What you are asked to do: Pull every line with "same" from the data.

Source records:
- - - - - - -

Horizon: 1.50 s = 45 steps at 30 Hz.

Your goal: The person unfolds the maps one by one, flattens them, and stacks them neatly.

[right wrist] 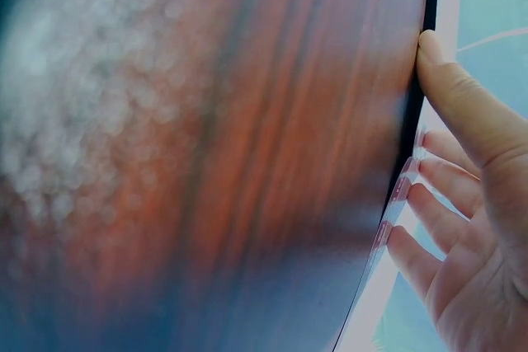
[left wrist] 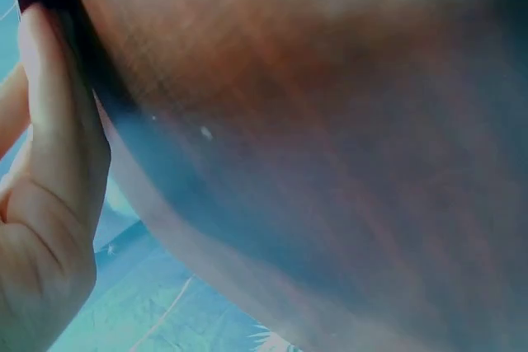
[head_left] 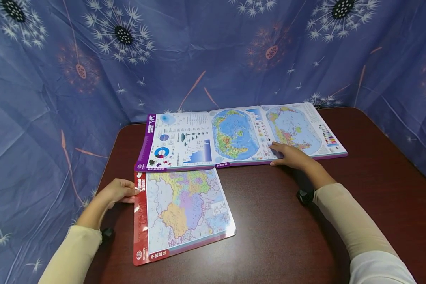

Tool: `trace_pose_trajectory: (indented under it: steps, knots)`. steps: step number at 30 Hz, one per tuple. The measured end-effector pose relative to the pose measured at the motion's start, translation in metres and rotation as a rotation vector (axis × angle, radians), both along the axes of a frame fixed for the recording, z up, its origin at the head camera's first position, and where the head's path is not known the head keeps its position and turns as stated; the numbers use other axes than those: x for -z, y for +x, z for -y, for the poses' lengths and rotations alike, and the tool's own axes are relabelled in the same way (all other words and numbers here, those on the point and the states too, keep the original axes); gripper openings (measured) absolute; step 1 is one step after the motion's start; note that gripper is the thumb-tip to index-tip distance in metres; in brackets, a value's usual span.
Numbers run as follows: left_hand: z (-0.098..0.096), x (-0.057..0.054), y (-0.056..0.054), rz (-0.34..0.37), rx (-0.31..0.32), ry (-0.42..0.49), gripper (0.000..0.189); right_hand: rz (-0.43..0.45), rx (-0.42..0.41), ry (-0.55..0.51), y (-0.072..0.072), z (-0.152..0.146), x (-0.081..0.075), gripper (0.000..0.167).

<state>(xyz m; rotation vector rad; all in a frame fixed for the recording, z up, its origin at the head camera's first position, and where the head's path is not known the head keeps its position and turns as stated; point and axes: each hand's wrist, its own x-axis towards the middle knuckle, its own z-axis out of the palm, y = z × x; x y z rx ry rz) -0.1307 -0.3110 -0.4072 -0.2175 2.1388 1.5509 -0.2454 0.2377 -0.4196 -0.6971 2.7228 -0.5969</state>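
A folding map of China with a red left strip lies on the table, its far edge under the purple-edged world map. My left hand pinches its left edge near the top, one fingertip over the red strip. The unfolded world map spreads across the far side, showing several panels with charts and two oval maps. Fingers spread, my right hand rests on its near edge between the oval maps. In the right wrist view, the fingertips of my right hand touch a thin page edge.
Both maps lie on a dark reddish-brown table. A blue curtain with dandelion prints hangs behind and to the sides, close to the table's edges. The tabletop is strongly blurred in both wrist views.
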Motion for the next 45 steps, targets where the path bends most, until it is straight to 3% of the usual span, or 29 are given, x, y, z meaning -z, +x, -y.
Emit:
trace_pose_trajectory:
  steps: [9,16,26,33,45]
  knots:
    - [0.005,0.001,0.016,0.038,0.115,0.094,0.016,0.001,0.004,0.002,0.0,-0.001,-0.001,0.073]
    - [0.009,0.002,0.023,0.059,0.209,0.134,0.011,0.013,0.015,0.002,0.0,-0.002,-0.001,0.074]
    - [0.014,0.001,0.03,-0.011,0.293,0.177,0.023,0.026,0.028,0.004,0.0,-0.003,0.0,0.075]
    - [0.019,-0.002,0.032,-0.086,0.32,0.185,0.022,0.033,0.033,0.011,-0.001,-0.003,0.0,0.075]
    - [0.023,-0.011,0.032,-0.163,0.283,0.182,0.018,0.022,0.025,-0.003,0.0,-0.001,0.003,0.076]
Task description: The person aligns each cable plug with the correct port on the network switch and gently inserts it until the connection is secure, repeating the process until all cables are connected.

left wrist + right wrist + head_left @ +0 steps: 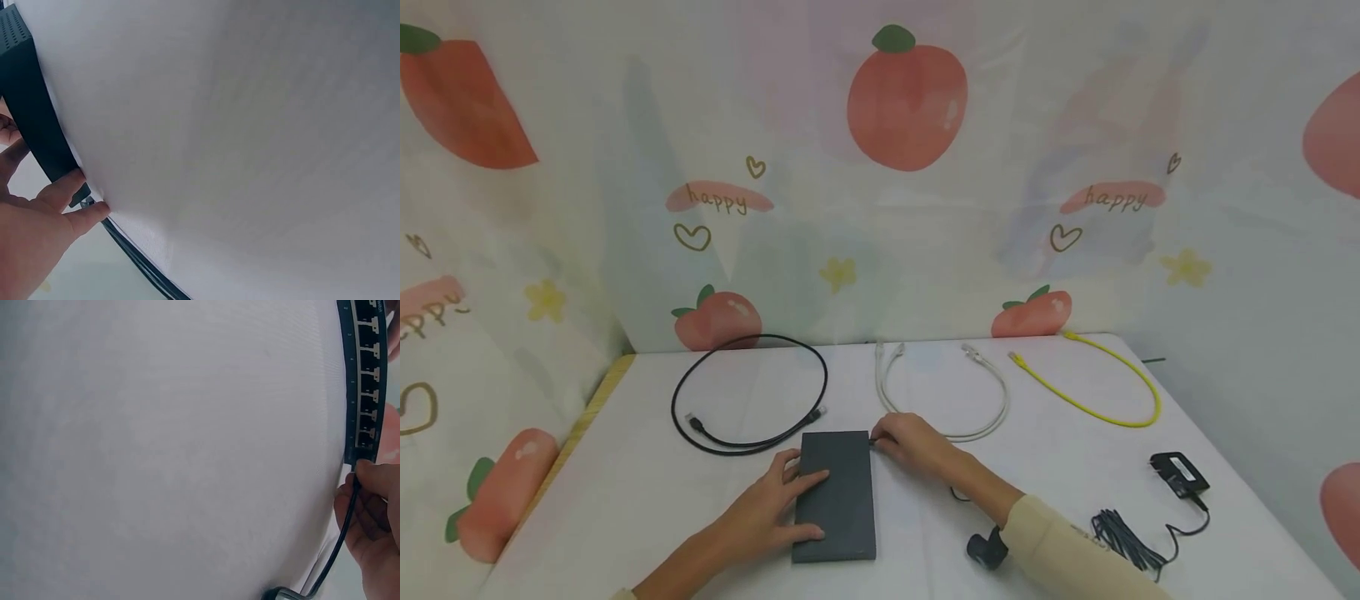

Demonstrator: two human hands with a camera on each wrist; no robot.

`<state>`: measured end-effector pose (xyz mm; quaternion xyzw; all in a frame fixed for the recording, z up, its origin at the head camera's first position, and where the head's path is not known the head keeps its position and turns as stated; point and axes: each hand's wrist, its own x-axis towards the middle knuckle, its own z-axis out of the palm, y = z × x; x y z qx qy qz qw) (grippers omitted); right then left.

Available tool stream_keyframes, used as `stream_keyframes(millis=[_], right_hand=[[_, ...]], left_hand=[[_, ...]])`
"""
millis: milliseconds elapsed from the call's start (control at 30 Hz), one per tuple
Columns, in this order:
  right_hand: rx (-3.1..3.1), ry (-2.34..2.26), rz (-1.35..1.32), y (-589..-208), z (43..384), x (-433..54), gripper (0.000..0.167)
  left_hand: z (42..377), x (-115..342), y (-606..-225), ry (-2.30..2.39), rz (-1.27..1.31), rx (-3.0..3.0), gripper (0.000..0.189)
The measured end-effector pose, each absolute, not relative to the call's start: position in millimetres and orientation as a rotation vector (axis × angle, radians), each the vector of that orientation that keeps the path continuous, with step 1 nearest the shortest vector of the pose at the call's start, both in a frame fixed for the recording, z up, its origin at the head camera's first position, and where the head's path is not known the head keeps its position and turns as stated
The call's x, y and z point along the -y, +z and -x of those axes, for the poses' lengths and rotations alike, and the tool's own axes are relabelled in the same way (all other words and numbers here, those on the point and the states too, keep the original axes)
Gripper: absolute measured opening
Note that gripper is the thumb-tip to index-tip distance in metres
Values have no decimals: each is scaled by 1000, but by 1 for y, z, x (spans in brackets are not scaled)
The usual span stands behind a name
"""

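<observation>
A dark flat network switch (835,500) lies on the white table; a row of ports (369,375) shows along its side in the right wrist view. My left hand (763,512) rests at its left edge, with thumb and forefinger stretched over the top and other fingers (69,187) against the side wall. At the switch's far right corner, my right hand (917,446) pinches the end of a thin black power cord (340,540) right at the last port side. The plug tip itself is hidden by the fingers.
A black network cable (677,408) lies coiled at the back left, a white cable (1003,400) at the back middle, and a yellow cable (1101,408) at the back right. To the right lie a black power adapter (1180,475) and its bundled cord (1123,537). A printed curtain (895,250) surrounds the table.
</observation>
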<state>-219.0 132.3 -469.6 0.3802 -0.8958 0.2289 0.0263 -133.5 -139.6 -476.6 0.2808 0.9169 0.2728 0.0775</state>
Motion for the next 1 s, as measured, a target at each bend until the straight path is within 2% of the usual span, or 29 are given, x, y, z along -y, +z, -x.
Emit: stream_keyframes(millis=[1000], right_hand=[[2828,622,-1113,-463,218,-128,8]], left_hand=[[136,138,-472,782,-843,-2755,77]])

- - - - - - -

Task output:
Tool: `trace_pose_trajectory: (indented under it: steps, knots)`. steps: step number at 30 Hz, one per tuple. The measured end-effector pose relative to the pose measured at the motion's start, translation in metres and rotation as a rotation vector (axis × angle, radians), both along the axes of a frame fixed for the recording, z up, its origin at the head camera's first position, and where the head's path is not known the head keeps its position and turns as stated; the numbers use other axes than those: x for -z, y for +x, z for -y, for the poses' lengths and rotations alike, and the tool's own axes are relabelled in the same way (all other words and numbers here, those on the point and the states too, keep the original axes); gripper openings (measured) absolute; step 1 is one step after the motion's start; note that gripper is the thumb-tip to index-tip distance in metres; in brackets, a value's usual span.
The call's x, y and z point along the -y, +z and -x of those axes, for the poses' lengths and rotations alike, and the tool's own axes are relabelled in the same way (all other words and numbers here, those on the point and the states too, keep the original axes)

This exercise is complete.